Hiperplasia endometrial

A hiperplasia endometrial ocorre quando o revestimento do útero se torna espesso. Novamente, após a menopausa, isso pode ser devido ao excesso de estrogênio e pouca progesterona.

Como resultado, o endométrio fica mais espesso e pode sangrar. Os fatores de risco podem incluir obesidade, diabetes, síndrome dos ovários policísticos (SOP), história de anovulação e certos medicamentos que imitam o estrogênio.

Em muitos casos, a hiperplasia endometrial pode ser tratada com progesterona natural, o que ajudaria a descamar o revestimento espesso . Outros tratamentos comuns incluem progesterona sintética (progestogênios), pílulas anticoncepcionais, D&C (D&C) ou ablação endometrial.

Atrofia vaginal

Atrofia vaginal ocorre quando os tecidos vaginais ficam finos, secos e inchados. Pode ser o resultado de níveis muito baixos de estrogênio, geralmente causados ​​pela menopausa.

No entanto, a atrofia vaginal também pode ocorrer devido a medicamentos bloqueadores de estrogênio, como tamoxifeno e inibidores da aromatase, agonistas do hormônio liberador do hormônio luteinizante (LHRH), como como Lupron e agonistas do hormônio liberador de gonadotrofina (GnRH), como Synarel.

Um sinal de que o sangramento pode ser devido à atrofia vaginal é que geralmente ocorre após a relação sexual. A atrofia vaginal é facilmente tratada com hidratantes e lubrificantes vaginais e estrogênios vaginais de baixa dosagem.

Produtos à base de ervas, como Pueraria mirifica, podem mudar o jogo para os sintomas de atrofia vaginal.

Terapia de reposição hormonal

Um dos efeitos colaterais mais comuns da terapia de reposição hormonal é o sangramento superficial.

Se você estiver tomando hormônios e sangramento, você pode consultar o seu médico. Você também pode fazer um teste HOLANDÊS (teste de urina seca para hormônios inteiros) para ver onde estão seus hormônios.

Medicamentos

Além de hormônios, medicamentos bloqueadores de estrogênio e agonistas de LHRH e GnRH, outros medicamentos podem causar sangramento em mulheres na pós-menopausa, incluindo anticoagulantes. Certifique-se de discutir seus medicamentos com o seu médico.

Outras causas de sangramento

Outras causas de sangramento pós-menopausa incluem doenças sexualmente transmissíveis, sangramento proveniente do reto ou do trato urinário, distúrbios hemorrágicos, como a doença de Von Willebrand, infecções de útero, distúrbios da tireoide e trauma na pelve.

Novamente, consulte seu médico para descartar quaisquer anormalidades.

Testes que você pode precisar para obter um diagnóstico

Se você tiver sangramento após a menopausa seu médico especialista provavelmente recomendará alguns testes para encontrar a causa.

Os testes que seu médico recomenda para identificar as causas físicas do sangramento podem depender de vários fatores, incluindo sua idade, histórico médico e os sintomas que você está experimentando. Alguns desses testes podem incluir:

Ultrassom transvaginal: Com uma sonda de ultrassom inserida na vagina, o médico examinará seu útero, vagina, colo do útero, trompas de falópio, ovários e bexiga durante identifique qualquer coisa que possa estar causando sangramento. É um teste seguro e indolor.

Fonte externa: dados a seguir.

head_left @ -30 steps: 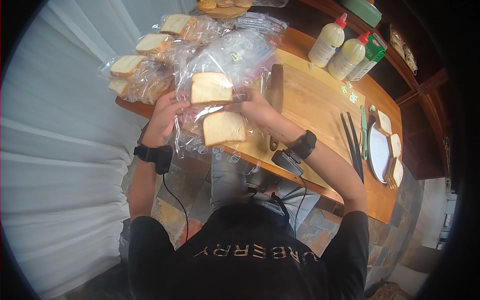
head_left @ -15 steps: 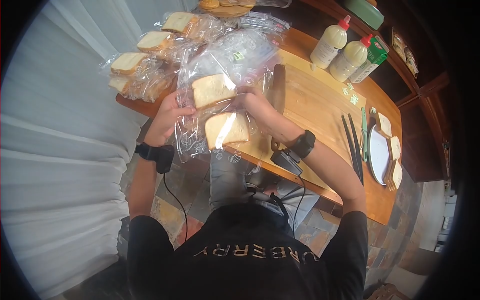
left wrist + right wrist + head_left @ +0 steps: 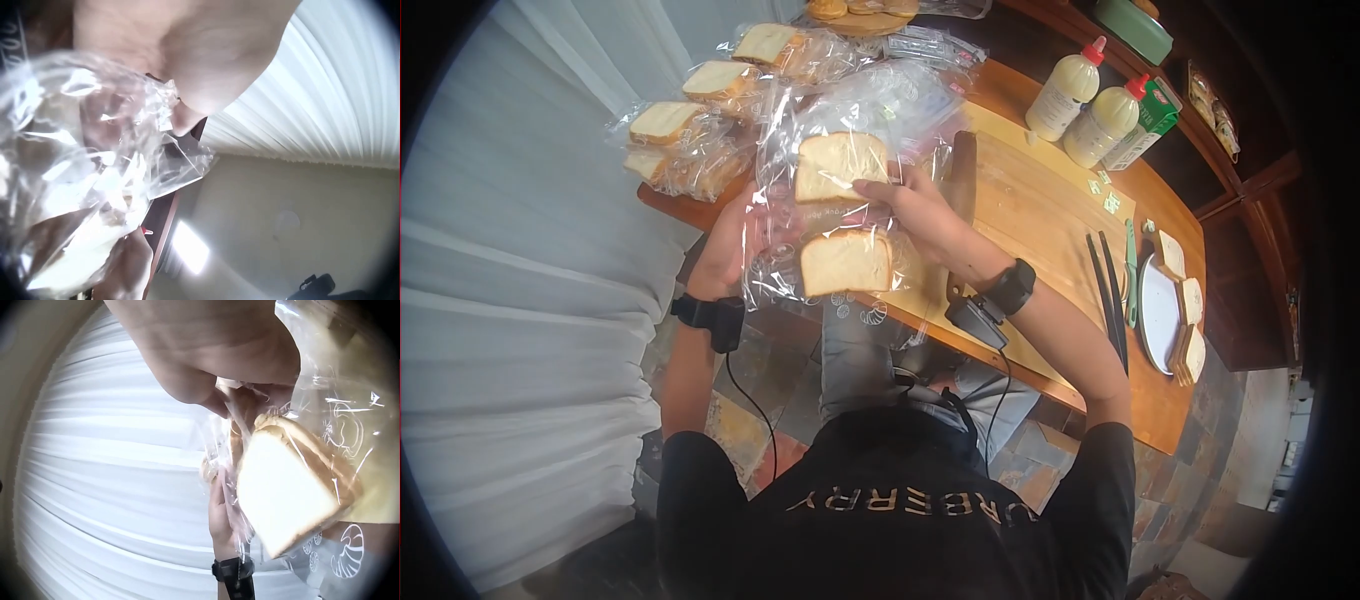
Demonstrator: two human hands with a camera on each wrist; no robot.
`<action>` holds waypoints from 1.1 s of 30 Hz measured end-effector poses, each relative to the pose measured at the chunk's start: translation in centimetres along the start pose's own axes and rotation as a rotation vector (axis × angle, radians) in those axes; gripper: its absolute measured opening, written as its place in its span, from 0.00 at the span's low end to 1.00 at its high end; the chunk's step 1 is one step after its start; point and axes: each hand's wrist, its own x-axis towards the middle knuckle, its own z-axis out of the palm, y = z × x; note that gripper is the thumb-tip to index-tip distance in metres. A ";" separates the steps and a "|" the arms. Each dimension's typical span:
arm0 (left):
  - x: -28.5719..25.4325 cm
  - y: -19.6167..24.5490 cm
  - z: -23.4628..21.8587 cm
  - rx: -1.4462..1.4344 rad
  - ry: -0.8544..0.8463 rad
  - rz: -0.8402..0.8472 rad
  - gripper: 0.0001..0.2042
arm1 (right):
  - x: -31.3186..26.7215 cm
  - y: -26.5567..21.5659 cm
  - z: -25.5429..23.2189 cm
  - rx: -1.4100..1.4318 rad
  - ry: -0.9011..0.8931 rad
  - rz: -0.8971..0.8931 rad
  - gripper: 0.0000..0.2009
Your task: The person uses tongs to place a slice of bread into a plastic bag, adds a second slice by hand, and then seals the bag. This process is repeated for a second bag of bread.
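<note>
A clear plastic bag (image 3: pixel 775 270) printed with white croissants hangs over the table's near edge. It holds an upper piece of white sandwich bread (image 3: pixel 840 165) and a lower one (image 3: pixel 846 262). My right hand (image 3: pixel 925 215) pinches the upper bread at its right side, thumb lying across its face. At the bag's left side, my left hand (image 3: pixel 725 245) grips the plastic, its fingers partly covered by the shiny film. In the right wrist view the lower bread (image 3: pixel 284 494) looks thick, with brown crust. Crinkled film (image 3: pixel 112 156) hides much of the left fingers in the left wrist view.
Several bagged breads (image 3: pixel 665 122) lie at the back left. A wooden board (image 3: pixel 1040 215) is to the right, with black tongs (image 3: pixel 1105 290), a green knife (image 3: pixel 1131 275) and a white plate (image 3: pixel 1160 315) beyond it. Two red-capped bottles (image 3: pixel 1063 95) and a green carton (image 3: pixel 1150 125) stand behind.
The upper bread tilted, then levelled again, and my right thumb has moved onto its face. My left fingers have slipped behind the film. The bag has shifted slightly.
</note>
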 end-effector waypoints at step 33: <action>-2.7 -1.1 9.1 -0.264 -0.074 0.088 0.18 | -2.8 -2.0 -4.0 0.135 -0.012 -0.343 0.20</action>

Sonohisterografia: A sonohisterografia usa um fluido que é injetado através da vagina no útero para que o médico possa ver o revestimento do seu útero. Assim que o líquido for injetado, um ultrassom será usado. O fluido pode ajudar a obter uma imagem melhor do que ao usar apenas o ultrassom.

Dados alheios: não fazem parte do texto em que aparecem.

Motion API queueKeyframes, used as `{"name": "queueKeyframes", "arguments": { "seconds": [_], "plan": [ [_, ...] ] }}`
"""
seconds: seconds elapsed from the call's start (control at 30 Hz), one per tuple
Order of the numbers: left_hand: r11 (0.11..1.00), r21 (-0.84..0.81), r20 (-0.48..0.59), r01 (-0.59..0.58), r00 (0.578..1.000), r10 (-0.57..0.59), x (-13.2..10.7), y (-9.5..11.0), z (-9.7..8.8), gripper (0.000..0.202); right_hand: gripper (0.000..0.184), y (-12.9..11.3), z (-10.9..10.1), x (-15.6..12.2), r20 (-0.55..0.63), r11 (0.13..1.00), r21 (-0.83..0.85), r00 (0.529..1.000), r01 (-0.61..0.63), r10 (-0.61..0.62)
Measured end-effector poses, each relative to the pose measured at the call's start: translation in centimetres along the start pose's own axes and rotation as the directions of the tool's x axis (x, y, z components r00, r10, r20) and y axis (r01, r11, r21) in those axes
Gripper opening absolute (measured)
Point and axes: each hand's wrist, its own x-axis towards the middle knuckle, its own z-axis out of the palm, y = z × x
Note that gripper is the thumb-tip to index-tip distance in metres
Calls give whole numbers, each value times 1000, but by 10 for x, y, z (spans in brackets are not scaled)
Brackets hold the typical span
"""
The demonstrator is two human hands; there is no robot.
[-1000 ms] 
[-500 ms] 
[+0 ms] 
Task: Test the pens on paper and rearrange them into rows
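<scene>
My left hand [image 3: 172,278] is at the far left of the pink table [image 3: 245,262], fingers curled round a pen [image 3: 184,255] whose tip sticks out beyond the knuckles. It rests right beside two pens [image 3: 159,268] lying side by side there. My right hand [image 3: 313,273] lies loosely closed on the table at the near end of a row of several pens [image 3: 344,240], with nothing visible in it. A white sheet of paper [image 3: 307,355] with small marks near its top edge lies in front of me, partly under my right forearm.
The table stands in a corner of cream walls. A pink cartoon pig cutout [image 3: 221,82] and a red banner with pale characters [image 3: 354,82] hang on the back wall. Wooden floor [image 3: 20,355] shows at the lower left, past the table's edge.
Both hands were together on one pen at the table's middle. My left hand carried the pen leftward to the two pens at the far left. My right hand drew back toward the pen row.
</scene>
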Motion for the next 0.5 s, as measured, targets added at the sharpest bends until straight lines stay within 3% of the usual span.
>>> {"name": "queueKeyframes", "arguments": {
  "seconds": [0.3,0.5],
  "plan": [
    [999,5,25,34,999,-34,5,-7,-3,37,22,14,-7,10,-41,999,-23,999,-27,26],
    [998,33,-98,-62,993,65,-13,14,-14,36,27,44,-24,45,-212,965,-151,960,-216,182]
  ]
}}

Histeroscopia: Durante uma histeroscopia, um tubo fino e iluminado com uma câmera na extremidade é inserido na vagina e permite que o colo do útero e o útero sejam examinados para identificar quaisquer crescimentos anormais, como pólipos.

Biópsia endometrial: O médico inserirá um tubo pequeno e fino na vagina e através do colo do útero para colher uma amostra do tecido que reveste o útero. O tecido é então testado quanto à presença de células anormais.

Dilatação e curetagem: Este procedimento envolve dilatar ou alargar o colo do útero para obter uma amostra maior de tecido raspando o revestimento do útero. Seu médico também pode usar um histeroscópio para visualizar o interior do útero e identificar qualquer possível crescimento.

Embora a maioria desses testes possa ser realizada em um consultório médico, outros, como um D&C, geralmente são realizados em um hospital ou centro cirúrgico.